目前单调度器在某些场景下无法满足高吞吐量的需求。除了针对单个调度器的性能优化之外,另一种选择是部署多个火山调度器来提高整体调度吞吐量。

解决

之前我们使用label将集群节点划分为多个section,每个火山调度器负责一个section,然后在Pod Spec中指定schedulerName并提交。这在某些情况下是不方便的,尤其是对于大型集群。该文档为用户提供了另一个选项来部署多个调度程序,它需要对工作负载和节点进行较少的修改。statefulset 用于部署火山调度程序。作业和节点根据哈希算法自动分配给调度程序。

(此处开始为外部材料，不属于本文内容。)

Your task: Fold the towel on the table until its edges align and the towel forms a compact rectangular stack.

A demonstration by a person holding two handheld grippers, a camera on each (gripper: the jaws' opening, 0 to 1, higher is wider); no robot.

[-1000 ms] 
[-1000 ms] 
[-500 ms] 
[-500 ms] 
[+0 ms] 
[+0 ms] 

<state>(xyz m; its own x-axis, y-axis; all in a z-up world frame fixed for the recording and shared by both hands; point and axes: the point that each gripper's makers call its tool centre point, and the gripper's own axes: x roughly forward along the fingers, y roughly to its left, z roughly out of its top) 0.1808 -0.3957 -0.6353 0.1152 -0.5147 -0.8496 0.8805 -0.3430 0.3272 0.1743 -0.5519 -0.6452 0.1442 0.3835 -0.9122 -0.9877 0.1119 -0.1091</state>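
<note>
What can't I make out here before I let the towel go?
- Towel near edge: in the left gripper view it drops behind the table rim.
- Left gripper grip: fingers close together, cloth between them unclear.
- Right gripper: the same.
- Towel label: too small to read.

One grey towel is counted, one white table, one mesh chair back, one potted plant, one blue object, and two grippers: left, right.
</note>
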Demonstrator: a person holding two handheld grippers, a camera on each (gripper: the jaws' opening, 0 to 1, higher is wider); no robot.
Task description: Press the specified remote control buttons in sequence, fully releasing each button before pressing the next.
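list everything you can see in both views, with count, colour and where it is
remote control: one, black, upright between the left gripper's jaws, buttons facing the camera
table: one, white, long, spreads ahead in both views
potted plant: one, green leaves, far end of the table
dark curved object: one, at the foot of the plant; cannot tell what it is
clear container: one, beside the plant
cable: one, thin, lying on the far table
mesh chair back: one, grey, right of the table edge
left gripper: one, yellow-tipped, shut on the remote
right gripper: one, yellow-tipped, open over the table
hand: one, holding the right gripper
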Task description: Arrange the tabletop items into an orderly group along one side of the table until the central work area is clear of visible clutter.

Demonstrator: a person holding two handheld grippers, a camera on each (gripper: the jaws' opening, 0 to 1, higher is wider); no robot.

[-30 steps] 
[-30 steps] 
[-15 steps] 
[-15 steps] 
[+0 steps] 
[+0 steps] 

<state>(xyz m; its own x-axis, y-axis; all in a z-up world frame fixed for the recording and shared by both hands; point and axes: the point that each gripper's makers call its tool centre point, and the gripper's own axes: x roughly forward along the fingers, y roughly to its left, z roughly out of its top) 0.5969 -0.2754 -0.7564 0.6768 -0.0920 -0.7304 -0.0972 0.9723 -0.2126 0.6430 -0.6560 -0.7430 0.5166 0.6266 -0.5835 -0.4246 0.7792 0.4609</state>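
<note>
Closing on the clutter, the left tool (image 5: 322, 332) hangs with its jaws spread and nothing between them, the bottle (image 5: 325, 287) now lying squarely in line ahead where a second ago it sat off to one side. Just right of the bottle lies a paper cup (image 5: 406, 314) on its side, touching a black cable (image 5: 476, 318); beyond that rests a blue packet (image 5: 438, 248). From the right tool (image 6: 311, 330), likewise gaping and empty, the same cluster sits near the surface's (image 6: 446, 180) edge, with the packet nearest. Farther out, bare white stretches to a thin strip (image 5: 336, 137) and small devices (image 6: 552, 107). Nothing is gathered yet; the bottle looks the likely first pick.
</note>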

通过statefulset启动多个实例, 由于statefulset里面每个POD都有独立id, ID 0 ~ replica -1, 便于实例获取id,进行任务切分。

  1. kind: StatefulSet
  2. apiVersion: apps/v1
  3. metadata:
  4. name: volcano-scheduler
  5. namespace: volcano-system
  6. labels:
  7. app: volcano-scheduler
  8. spec:
  9. replicas: 3
  10. selector:
  11. matchLabels:
  12. app: volcano-scheduler
  13. serviceName: "volcano-scheduler"
  14. template:
  15. metadata:
  16. labels:
  17. app: volcano-scheduler
  18. spec:
  19. serviceAccount: volcano-scheduler
  20. containers:
  21. - name: volcano-scheduler
  22. image: volcanosh/vc-scheduler:ae78900d21dce8522eb04b6817aac66c9abd01e2
  23. args:
  24. - --logtostderr
  25. - --scheduler-conf=/volcano.scheduler/volcano-scheduler.conf
  26. - -v=3
  27. - 2>&1
  28. imagePullPolicy: "IfNotPresent"
  29. env:
  30. - name: MULTI_SCHEDULER_ENABLE
  31. value: "true"
  32. - name: SCHEDULER_NUM
  33. value: "3"
  34. - name: SCHEDULER_POD_NAME
  35. valueFrom:
  36. fieldRef:
  37. fieldPath: metadata.name
  38. volumeMounts:
  39. - name: scheduler-config
  40. mountPath: /volcano.scheduler
  41. volumes:
  42. - name: scheduler-config
  43. configMap:
  44. name: volcano-scheduler-configmap
  45. ---
  46. apiVersion: v1
  47. kind: Service
  48. metadata:
  49. name: volcano-scheduler
  50. labels:
  51. app: volcano-scheduler
  52. spec:
  53. ports:
  54. - port: 80
  55. name: volcano-scheduler
  56. clusterIP: None
  57. selector:
  58. app: volcano-scheduler

注意: SCHEDULER_NUM 需要和replica一致